Carragee Eugene J, Hurwitz Eric L, Cheng Ivan, Carroll Linda J, Nordin Margareta, Guzman Jaime, Peloso Paul, Holm Lena W, Côté Pierre, Hogg-Johnson Sheilah, van der Velde Gabrielle, Cassidy J David, Haldeman Scott
Department of Orthopaedic Surgery, Stanford University School of Medicine, Stanford, CA, USA.
J Manipulative Physiol Ther. 2009 Feb;32(2 Suppl):S176-93. doi: 10.1016/j.jmpt.2008.11.018.
Best evidence synthesis.
To identify, critically appraise, and synthesize literature from 1980 through 2006 on surgical interventions for neck pain alone or with radicular pain in the absence of serious pathologic disease.
There have been no comprehensive systematic literature or evidence-based reviews published on this topic.

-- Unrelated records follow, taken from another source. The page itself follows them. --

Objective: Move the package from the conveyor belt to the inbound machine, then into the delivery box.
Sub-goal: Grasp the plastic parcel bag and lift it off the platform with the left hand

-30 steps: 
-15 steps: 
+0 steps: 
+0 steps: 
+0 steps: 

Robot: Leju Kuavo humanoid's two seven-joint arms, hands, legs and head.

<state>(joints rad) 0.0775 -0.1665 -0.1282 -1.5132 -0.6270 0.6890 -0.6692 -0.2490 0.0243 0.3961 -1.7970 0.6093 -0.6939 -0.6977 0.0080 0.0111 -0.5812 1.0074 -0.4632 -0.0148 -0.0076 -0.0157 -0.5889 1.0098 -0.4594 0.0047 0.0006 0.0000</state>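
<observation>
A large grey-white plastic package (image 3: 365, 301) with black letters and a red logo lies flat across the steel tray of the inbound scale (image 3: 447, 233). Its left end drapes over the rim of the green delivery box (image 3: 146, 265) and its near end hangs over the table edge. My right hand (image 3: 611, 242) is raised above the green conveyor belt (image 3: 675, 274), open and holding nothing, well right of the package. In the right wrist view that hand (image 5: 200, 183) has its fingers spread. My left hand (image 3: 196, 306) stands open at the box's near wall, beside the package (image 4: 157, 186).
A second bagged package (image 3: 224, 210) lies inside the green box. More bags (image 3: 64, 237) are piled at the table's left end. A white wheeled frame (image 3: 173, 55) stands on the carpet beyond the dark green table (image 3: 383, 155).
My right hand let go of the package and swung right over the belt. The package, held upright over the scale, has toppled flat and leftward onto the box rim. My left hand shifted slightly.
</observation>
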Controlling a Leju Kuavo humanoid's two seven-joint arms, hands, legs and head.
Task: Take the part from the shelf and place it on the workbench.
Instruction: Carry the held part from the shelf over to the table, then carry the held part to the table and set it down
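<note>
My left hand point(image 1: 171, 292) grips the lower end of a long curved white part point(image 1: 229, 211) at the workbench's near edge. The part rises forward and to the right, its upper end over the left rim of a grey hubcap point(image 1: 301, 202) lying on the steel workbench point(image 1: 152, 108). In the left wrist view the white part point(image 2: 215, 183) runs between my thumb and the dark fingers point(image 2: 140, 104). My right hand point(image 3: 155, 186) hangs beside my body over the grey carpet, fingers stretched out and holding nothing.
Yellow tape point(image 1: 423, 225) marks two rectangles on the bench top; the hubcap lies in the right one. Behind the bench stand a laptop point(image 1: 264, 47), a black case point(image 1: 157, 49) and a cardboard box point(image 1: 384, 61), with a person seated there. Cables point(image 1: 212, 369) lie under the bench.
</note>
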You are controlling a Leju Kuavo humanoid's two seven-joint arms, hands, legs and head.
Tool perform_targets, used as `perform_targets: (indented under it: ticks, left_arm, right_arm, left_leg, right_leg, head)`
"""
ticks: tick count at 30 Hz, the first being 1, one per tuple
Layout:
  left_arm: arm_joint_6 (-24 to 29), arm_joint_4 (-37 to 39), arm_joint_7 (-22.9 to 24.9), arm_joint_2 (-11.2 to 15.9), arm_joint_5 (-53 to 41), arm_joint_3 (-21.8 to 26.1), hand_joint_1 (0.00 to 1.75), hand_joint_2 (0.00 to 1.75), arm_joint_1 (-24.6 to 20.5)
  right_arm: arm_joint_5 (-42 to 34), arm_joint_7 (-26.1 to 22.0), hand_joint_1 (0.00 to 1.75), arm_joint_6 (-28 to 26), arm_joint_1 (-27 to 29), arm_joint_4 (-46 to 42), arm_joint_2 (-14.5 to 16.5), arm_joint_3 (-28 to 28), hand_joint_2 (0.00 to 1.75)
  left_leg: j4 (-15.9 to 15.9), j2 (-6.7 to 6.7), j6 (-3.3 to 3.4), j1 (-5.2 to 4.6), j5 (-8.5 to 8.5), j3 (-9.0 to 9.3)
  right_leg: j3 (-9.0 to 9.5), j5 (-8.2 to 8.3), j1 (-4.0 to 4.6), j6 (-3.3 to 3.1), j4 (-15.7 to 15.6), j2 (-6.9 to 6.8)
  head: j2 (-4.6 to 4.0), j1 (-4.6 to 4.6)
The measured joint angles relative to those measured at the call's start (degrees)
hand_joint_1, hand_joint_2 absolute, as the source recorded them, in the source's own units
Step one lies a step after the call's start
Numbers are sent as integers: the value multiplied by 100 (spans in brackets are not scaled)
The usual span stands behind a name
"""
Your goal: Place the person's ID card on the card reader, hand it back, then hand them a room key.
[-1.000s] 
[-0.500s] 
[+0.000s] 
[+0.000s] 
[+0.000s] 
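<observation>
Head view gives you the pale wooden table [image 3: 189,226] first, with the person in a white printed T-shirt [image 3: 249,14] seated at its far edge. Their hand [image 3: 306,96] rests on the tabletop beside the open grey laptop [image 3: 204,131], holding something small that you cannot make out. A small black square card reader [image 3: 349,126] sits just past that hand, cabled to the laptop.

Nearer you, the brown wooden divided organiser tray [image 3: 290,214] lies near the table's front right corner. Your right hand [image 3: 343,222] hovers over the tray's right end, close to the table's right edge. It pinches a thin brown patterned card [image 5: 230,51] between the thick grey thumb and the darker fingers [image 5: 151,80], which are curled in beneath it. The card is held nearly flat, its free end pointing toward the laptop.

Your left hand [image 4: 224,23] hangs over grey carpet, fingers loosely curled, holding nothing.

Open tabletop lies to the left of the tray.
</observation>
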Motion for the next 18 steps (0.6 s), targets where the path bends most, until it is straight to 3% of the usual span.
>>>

We systematically searched Medline for literature published from 1980 to 2006 on percutaneous and open surgical interventions for neck pain. Publications on the topic were also solicited from experts in the field. Consensus decisions were made about the scientific merit of each article; those judged to have adequate internal validity were included in our Best Evidence Synthesis.
Of the 31,878 articles screened, 1203 studies were relevant to the Neck Pain Task Force mandate and of these, 31 regarding treatment by surgery or injections were accepted as scientifically admissible. Radiofrequency neurotomy, cervical facet injections, cervical fusion and cervical arthroplasty for neck pain without radiculopathy are not supported by current evidence. We found there is support for short-term symptomatic improvement of radicular symptoms with epidural corticosteroids. It is not clear from the evidence that long-term outcomes are improved with the surgical treatment of cervical radiculopathy compared to nonoperative measures. However, relatively rapid and substantial symptomatic relief after surgical treatment seems to be reliably achieved. It is not evident that one open surgical technique is clearly superior to others for radiculopathy. Cervical foramenal or epidural injections are associated with relatively frequent minor adverse events (5%-20%); however, serious adverse events are very uncommon (<1%). After open surgical procedures on the cervical spine, potentially serious acute complications are seen in approximately 4% of patients.
Surgical treatment and limited injection procedures for cervical radicular symptoms may be reasonably considered in patients with severe impairments. Percutaneous and open surgical treatment for neck pain alone, without radicular symptoms or clear serious pathology, seems to lack scientific support.
最佳证据综合分析。
识别、严格评估并综合1980年至2006年间关于单纯颈部疼痛或伴有神经根性疼痛且无严重病理疾病的手术干预的文献。
尚未发表关于该主题的全面系统文献或基于证据的综述。
我们系统检索了Medline数据库,以查找1980年至2006年间关于颈部疼痛的经皮和开放性手术干预的文献。还向该领域的专家征集了关于该主题的出版物。就每篇文章的科学价值达成了共识决定;那些被判定具有足够内部效度的文章被纳入我们的最佳证据综合分析。
在筛选的31878篇文章中,1203项研究与颈部疼痛特别工作组的任务相关,其中31项关于手术或注射治疗的研究被认为在科学上是可接受的。目前的证据不支持对无神经根病的颈部疼痛进行射频神经切断术、颈椎小关节注射、颈椎融合术和颈椎关节成形术。我们发现硬膜外皮质类固醇对神经根症状的短期症状改善有支持作用。证据并不明确表明与非手术措施相比,手术治疗颈椎神经根病能改善长期预后。然而,手术治疗后似乎能可靠地实现相对快速且显著的症状缓解。对于神经根病,一种开放性手术技术并不明显优于其他技术。颈椎椎间孔或硬膜外注射与相对频繁的轻微不良事件(5%-20%)相关;然而,严重不良事件非常罕见(<1%)。颈椎开放性手术后,约4%的患者会出现潜在的严重急性并发症。
对于严重功能障碍的患者,可以合理考虑手术治疗和有限的注射程序来治疗颈椎神经根症状。对于单纯颈部疼痛、无神经根症状或明确严重病理的经皮和开放性手术治疗,似乎缺乏科学支持。